Convencer o Congresso a concluir a reforma tributária iniciada em 2003, forçar a União a investir mais em saúde, aumentar a fatia do bolo tributário destinada aos municípios, regulamentar a aplicação dos recursos do Fundo da Educação Básica (Fundeb) e limitar os gastos municipais com os precatórios.
Esses são os cinco principais pontos da pauta que será apresentada pelos prefeitos ao Congresso e ao governo federal, entre os próximos dias 10 e 12, durante a 10ª Marcha a Brasília em Defesa dos Municípios. A mobilização, que ocorre anualmente desde 1998, reúne as reivindicações das três entidades que representam os 5.562 municípios brasileiros: a Confederação Nacional dos Municípios (CNM), a Frente Nacional de Prefeitos (FNP) e a Associação Brasileira de Municípios (ABM).
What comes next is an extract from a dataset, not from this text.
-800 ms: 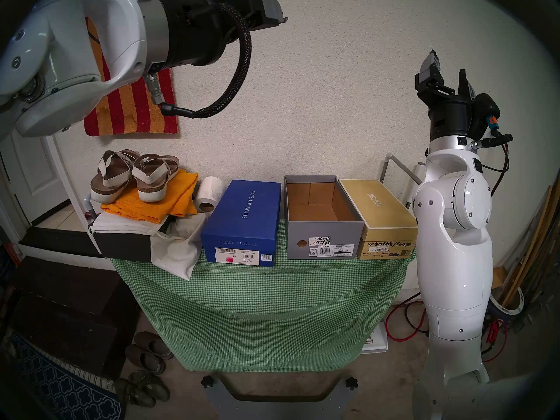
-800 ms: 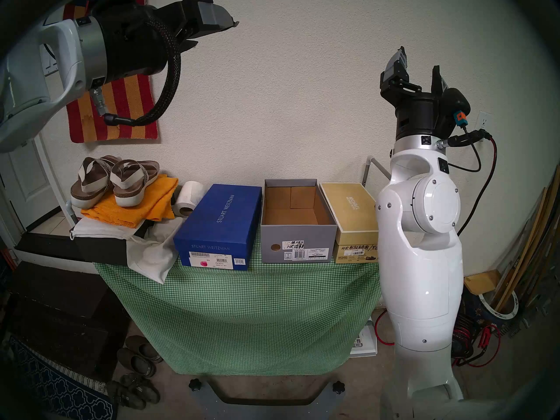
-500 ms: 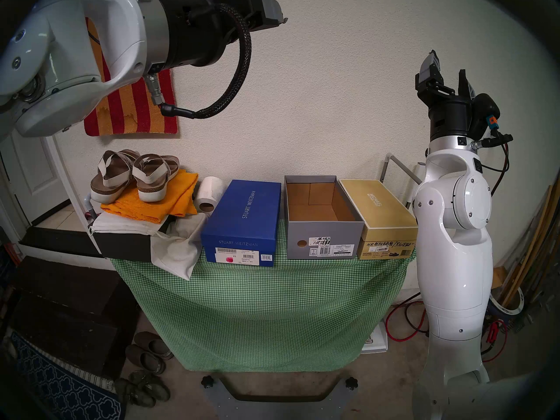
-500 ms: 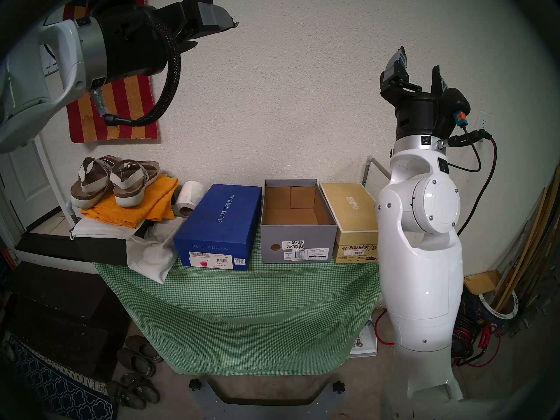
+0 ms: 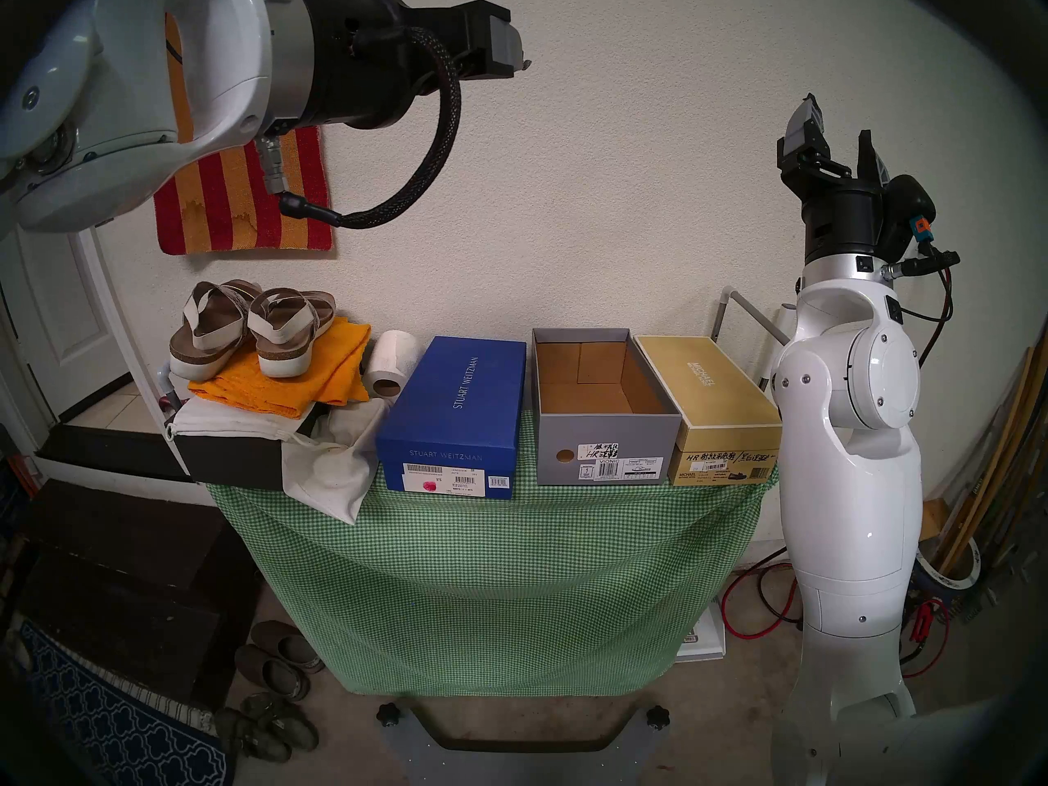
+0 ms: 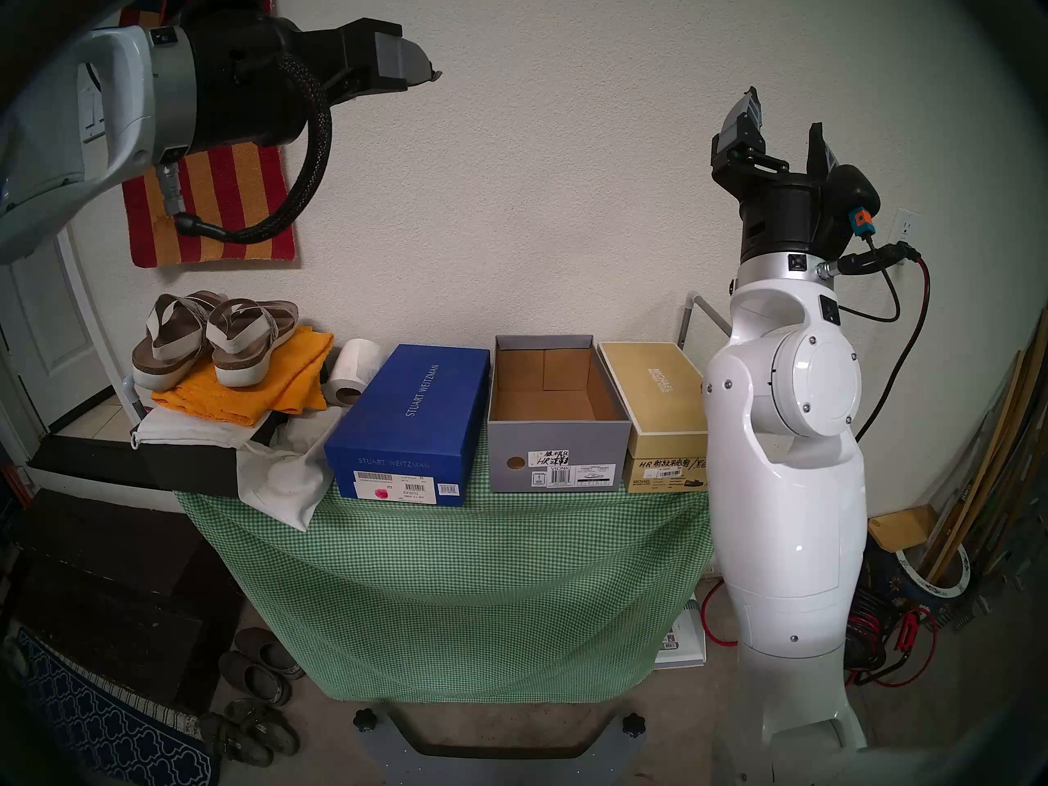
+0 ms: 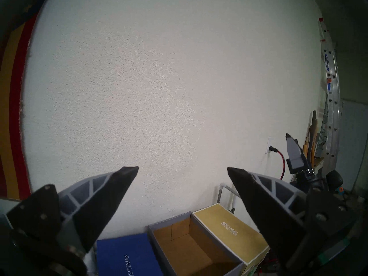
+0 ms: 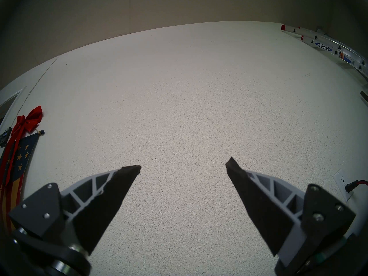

Hoje (3), a CNM aprova, em assembléia-geral, 52 itens que se juntarão, em um só documento, às pautas da FNP e da ABM. Alguns deles, no entanto, já estiveram nas marchas anteriores, como o aumento em um ponto percentual do repasse do Fundo de Participação dos Municípios (FPM) e a revisão da partilha do Imposto sobre Circulação de Mercadorias e Serviços (ICMS).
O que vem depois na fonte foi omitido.